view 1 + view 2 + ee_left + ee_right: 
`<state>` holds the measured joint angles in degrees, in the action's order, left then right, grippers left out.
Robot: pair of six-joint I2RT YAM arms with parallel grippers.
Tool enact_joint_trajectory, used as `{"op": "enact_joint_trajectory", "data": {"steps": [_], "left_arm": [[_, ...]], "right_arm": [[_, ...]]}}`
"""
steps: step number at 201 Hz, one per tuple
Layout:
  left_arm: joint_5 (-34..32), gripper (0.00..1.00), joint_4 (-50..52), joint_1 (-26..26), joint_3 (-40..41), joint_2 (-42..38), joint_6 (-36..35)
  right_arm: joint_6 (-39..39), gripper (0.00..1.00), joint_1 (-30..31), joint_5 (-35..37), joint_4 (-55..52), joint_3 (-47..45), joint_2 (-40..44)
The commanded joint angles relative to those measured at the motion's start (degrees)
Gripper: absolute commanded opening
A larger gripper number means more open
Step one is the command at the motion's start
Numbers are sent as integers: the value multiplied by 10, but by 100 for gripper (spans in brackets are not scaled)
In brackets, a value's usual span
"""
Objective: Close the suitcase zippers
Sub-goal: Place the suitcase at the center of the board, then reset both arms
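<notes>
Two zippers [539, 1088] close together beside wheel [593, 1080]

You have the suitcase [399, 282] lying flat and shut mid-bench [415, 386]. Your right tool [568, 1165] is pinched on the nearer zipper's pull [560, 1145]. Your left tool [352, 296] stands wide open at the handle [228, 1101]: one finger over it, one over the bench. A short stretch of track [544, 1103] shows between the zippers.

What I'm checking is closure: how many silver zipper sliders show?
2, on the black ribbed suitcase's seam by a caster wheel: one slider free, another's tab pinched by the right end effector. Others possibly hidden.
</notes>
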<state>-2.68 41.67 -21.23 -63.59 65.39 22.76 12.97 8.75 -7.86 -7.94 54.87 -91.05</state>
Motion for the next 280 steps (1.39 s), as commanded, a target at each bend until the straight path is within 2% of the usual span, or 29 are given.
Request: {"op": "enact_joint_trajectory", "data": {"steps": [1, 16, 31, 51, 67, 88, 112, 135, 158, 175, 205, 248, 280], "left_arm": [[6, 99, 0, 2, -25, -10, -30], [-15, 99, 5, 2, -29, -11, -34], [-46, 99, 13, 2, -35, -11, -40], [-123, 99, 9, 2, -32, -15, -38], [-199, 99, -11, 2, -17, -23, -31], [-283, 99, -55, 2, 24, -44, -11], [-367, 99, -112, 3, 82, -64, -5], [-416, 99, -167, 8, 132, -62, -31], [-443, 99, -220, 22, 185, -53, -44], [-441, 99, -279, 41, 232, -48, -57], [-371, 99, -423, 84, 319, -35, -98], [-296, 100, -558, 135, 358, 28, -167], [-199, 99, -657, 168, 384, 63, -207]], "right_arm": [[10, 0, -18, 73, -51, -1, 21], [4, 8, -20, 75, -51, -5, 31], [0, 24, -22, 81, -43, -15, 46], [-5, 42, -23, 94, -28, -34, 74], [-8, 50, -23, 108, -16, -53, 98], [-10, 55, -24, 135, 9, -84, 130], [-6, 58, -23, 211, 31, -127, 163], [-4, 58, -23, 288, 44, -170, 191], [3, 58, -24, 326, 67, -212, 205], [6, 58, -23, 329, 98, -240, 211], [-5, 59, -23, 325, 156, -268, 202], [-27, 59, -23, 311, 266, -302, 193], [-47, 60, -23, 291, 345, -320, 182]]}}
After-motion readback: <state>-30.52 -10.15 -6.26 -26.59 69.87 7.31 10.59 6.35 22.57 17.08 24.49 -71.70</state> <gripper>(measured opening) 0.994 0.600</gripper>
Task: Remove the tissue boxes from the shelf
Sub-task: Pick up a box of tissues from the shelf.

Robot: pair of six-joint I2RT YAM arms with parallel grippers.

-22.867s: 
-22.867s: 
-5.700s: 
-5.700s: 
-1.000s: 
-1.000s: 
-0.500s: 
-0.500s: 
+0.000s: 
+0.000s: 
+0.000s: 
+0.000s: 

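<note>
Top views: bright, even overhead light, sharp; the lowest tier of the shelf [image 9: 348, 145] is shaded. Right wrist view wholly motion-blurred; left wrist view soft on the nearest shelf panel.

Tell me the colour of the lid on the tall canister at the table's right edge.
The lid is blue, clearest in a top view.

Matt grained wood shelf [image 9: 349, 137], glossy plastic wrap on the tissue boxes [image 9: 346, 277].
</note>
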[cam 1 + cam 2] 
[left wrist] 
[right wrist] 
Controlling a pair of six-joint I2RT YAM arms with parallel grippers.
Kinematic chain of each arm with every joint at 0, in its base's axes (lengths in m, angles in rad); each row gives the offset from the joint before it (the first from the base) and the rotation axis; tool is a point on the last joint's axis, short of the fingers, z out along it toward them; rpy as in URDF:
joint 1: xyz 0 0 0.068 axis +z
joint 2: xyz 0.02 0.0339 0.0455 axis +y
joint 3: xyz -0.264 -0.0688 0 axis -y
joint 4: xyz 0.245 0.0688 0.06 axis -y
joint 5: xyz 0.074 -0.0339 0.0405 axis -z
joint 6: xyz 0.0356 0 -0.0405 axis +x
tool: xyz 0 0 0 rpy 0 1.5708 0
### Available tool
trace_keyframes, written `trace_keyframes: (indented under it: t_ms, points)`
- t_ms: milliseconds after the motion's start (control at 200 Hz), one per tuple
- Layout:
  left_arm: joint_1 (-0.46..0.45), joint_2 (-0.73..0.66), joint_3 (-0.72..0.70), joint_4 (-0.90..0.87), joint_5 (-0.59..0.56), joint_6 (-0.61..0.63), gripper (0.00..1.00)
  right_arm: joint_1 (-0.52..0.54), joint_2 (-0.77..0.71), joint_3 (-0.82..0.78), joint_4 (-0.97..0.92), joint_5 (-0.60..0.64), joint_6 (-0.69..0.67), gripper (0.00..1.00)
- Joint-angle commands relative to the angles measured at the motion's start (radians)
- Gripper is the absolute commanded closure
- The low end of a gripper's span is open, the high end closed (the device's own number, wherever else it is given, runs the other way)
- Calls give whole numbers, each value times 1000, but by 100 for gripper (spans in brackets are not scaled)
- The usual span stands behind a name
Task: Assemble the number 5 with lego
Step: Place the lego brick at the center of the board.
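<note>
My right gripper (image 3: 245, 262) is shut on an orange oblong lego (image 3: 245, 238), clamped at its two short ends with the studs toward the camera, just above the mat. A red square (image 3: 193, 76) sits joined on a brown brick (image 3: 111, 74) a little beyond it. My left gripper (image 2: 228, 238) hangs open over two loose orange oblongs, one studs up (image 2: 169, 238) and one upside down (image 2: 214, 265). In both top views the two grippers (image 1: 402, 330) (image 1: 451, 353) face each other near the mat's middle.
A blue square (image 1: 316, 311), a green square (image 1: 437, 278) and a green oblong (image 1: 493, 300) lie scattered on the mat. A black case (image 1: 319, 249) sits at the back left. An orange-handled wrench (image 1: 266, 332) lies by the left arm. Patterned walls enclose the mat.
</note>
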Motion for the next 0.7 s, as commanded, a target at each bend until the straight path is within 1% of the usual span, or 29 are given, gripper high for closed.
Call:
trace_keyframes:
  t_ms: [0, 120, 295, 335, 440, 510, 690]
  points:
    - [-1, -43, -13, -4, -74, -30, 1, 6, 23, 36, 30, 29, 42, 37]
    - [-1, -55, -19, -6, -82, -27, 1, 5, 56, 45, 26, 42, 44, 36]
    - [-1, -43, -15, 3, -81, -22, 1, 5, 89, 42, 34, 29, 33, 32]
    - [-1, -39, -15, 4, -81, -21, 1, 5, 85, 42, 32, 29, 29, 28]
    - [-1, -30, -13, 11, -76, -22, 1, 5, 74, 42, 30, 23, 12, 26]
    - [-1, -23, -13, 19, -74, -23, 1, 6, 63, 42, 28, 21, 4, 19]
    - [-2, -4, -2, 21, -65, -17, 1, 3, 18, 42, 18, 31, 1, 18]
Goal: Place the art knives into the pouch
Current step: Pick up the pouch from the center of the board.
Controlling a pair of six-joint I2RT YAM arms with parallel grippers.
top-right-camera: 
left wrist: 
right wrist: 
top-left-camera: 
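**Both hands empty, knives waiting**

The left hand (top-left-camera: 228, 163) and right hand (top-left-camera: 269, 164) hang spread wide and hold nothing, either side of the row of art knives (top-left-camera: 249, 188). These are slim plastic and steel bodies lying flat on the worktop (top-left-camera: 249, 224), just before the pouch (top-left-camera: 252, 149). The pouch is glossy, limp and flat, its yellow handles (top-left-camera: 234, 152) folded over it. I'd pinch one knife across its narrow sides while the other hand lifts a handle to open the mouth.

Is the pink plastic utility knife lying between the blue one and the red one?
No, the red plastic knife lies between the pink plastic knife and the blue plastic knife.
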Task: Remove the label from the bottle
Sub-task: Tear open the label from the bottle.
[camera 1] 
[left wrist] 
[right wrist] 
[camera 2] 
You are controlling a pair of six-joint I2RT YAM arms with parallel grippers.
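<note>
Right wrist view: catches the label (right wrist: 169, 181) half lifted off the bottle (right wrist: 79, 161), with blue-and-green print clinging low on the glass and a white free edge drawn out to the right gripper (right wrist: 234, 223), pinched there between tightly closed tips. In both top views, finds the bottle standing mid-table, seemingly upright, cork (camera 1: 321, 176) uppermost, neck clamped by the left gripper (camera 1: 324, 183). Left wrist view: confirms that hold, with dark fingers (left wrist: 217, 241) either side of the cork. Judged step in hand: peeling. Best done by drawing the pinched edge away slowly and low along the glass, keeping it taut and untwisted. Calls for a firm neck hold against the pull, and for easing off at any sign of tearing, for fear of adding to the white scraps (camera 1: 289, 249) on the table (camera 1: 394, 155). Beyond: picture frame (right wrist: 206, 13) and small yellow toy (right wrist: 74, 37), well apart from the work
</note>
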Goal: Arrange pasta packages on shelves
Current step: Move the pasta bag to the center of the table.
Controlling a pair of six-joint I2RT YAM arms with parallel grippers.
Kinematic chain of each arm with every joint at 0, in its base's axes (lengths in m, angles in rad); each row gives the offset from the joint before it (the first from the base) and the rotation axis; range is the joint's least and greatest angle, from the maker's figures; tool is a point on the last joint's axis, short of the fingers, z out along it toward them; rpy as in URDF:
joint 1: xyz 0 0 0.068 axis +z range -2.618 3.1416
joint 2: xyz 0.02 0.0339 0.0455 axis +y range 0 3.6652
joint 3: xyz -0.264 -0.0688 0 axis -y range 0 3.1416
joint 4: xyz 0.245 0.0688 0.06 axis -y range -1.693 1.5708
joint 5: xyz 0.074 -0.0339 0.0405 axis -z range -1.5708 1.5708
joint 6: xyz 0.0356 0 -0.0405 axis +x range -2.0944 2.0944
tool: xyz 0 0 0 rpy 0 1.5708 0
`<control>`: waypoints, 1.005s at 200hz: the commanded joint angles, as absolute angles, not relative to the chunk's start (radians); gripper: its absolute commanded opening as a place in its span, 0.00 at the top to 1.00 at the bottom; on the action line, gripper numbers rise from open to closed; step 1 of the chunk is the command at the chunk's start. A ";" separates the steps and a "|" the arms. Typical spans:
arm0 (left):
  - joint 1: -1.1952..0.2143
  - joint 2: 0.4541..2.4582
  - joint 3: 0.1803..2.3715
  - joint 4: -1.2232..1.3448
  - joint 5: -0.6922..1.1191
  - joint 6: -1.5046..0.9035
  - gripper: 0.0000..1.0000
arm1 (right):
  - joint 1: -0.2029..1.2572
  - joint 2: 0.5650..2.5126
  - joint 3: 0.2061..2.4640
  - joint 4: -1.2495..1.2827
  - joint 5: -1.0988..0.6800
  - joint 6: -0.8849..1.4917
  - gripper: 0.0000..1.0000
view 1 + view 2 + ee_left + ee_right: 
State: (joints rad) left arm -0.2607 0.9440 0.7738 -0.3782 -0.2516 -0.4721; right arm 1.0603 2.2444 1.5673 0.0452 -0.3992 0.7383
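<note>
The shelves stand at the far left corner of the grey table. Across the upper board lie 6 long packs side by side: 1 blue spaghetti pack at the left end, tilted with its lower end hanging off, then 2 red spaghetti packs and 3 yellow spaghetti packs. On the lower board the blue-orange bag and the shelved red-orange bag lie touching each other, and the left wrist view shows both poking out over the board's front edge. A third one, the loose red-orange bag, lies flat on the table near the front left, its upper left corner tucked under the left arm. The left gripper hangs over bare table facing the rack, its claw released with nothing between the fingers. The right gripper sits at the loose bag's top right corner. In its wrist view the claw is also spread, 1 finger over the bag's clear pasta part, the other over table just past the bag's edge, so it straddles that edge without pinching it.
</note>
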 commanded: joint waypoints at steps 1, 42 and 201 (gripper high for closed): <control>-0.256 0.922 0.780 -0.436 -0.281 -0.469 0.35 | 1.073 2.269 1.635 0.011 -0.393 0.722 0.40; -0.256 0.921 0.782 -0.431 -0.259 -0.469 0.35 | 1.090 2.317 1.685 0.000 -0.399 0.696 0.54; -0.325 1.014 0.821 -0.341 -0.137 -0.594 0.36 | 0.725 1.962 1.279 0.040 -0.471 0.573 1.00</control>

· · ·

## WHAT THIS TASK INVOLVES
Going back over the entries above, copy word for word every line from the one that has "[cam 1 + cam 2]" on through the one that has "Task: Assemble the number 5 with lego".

## THE COMPLETED TASK
[cam 1 + cam 2] 
[left wrist] 
[right wrist] 
Controlling a pair of six-joint I2RT YAM arms with parallel grippers.
Kinematic chain of each arm with every joint at 0, in its base's axes (lengths in m, angles in rad); each row gives the offset from the joint before it (the first from the base) and the rotation axis; tool is a point on the last joint's axis, short of the fingers, z out along it toward them; rpy as in URDF:
joint 1: xyz 0 0 0.068 axis +z
joint 2: xyz 0.02 0.0339 0.0455 axis +y
joint 3: xyz -0.264 -0.0688 0 axis -y
joint 4: xyz 0.245 0.0688 0.06 axis -y
joint 5: xyz 0.074 -0.0339 0.0405 axis -z
joint 6: xyz 0.0356 0 -0.0405 axis +x
tool: xyz 0 0 0 rpy 0 1.5708 0
### Available tool
trace_keyframes, written `trace_keyframes: (indented under it: t_ms, points)`
- t_ms: milliseconds after the motion's start (control at 200 Hz), one per tuple
- Layout:
  left_arm: joint_1 (-0.46..0.45), joint_2 (-0.73..0.66), joint_3 (-0.72..0.70), joint_4 (-0.90..0.87), joint_5 (-0.59..0.56), joint_6 (-0.61..0.63), gripper (0.00..1.00)
  right_arm: joint_1 (-0.52..0.54), joint_2 (-0.77..0.71), joint_3 (-0.82..0.78), joint_4 (-0.97..0.92), joint_5 (-0.60..0.64), joint_6 (-0.69..0.67), gripper (0.00..1.00)
- Joint-angle commands relative to the angles measured at the motion's start (radians)
- Gripper is the absolute commanded closure
- The low end of a gripper's span is open, the high end closed (the device's own number, wherever else it is given, runs the other way)
- Calls give whole numbers, each value times 1000, but by 100 for gripper (spans in brackets are not scaled)
- The usual span stands behind a name
Task: Assemble the number 5 with lego

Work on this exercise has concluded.